▸ EXERCISE DESCRIPTION
Go through the listing below and list every line with "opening".

Content starts

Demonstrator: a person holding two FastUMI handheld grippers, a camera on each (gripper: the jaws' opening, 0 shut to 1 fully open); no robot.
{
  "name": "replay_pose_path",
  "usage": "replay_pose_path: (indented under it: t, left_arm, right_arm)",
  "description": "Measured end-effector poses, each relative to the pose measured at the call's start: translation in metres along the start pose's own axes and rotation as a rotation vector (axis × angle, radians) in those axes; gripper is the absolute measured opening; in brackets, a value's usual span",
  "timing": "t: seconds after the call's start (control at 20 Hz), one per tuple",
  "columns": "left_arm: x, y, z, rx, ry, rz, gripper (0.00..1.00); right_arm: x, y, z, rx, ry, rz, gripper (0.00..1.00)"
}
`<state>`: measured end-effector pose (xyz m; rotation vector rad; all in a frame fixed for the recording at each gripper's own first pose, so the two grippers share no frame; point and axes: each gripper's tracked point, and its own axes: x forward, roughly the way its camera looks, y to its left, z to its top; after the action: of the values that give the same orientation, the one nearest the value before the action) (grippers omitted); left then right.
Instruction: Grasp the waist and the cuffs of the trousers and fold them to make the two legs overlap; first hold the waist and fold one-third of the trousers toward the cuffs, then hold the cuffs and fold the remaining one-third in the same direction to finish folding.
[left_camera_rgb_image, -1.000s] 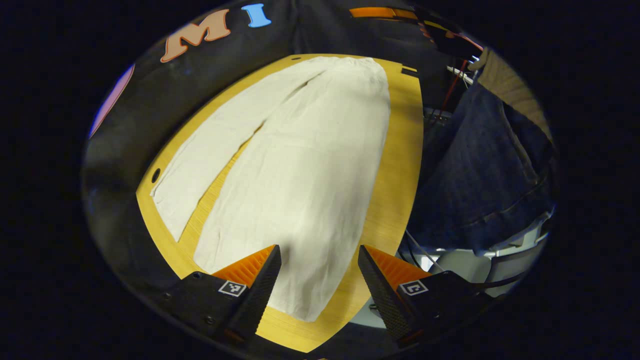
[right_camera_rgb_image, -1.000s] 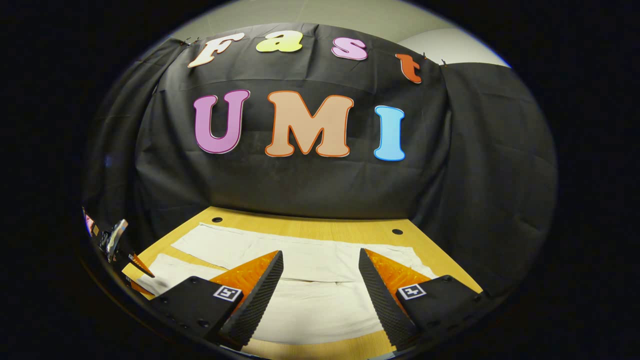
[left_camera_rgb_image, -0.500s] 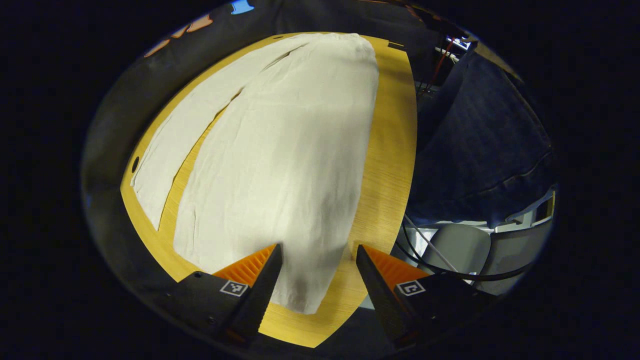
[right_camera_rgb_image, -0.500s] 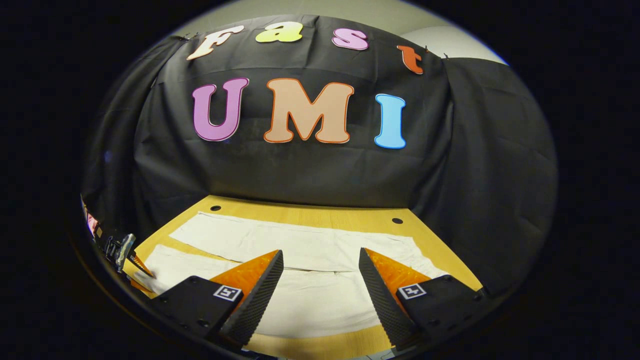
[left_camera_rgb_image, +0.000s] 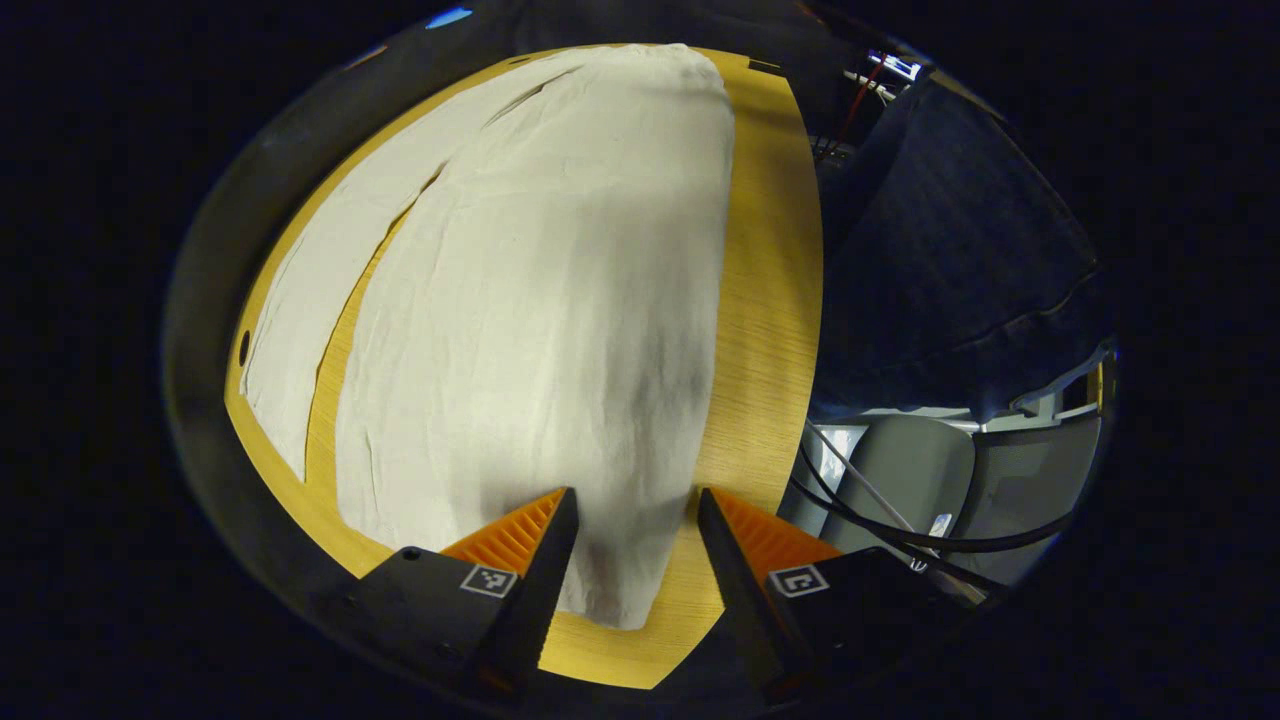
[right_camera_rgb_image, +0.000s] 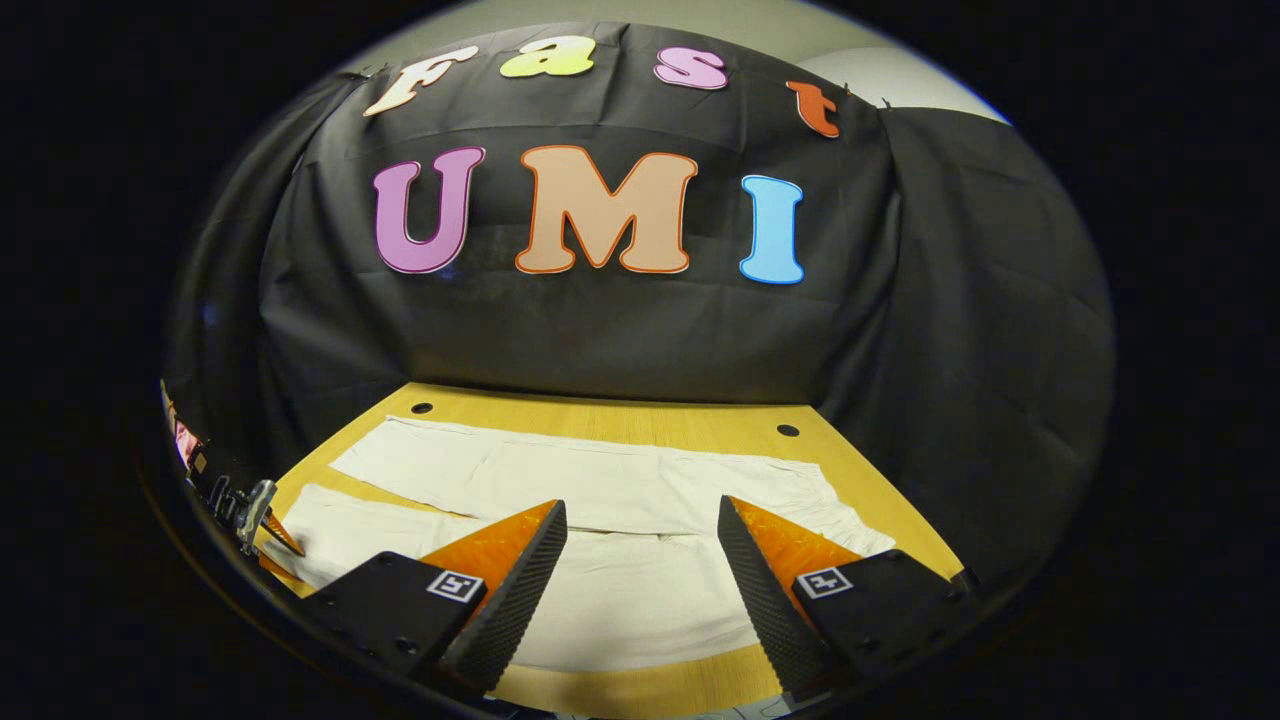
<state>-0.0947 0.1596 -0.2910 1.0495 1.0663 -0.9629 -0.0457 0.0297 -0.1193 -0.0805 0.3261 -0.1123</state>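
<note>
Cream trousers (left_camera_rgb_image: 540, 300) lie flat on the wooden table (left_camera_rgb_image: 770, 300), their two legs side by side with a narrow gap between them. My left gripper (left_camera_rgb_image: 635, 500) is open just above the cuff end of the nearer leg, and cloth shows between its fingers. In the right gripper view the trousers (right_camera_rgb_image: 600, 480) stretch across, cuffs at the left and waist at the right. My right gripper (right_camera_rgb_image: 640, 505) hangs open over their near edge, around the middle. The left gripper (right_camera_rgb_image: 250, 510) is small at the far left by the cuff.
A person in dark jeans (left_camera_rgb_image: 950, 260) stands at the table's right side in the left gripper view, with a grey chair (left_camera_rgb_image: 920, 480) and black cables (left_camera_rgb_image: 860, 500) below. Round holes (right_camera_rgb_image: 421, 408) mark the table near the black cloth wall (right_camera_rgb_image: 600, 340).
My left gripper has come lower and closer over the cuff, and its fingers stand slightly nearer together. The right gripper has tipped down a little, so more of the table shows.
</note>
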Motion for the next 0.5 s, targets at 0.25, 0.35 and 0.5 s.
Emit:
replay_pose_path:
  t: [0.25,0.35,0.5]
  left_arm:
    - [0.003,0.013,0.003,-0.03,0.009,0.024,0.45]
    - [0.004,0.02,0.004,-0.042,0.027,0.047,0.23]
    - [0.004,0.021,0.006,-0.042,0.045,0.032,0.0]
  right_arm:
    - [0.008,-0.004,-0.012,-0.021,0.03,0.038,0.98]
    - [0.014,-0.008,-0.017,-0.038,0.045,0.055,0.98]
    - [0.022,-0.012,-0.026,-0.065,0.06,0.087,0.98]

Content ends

▸ ANSWER
Demonstrator: a person holding two FastUMI handheld grippers, a camera on each (gripper: the jaws' opening, 0 shut to 1 fully open); no robot.
  "description": "Measured end-effector poses, each relative to the pose measured at the call's start: translation in metres along the start pose's own axes and rotation as a rotation vector (axis × angle, radians) in those axes; gripper is the absolute measured opening; in brackets, a value's usual span",

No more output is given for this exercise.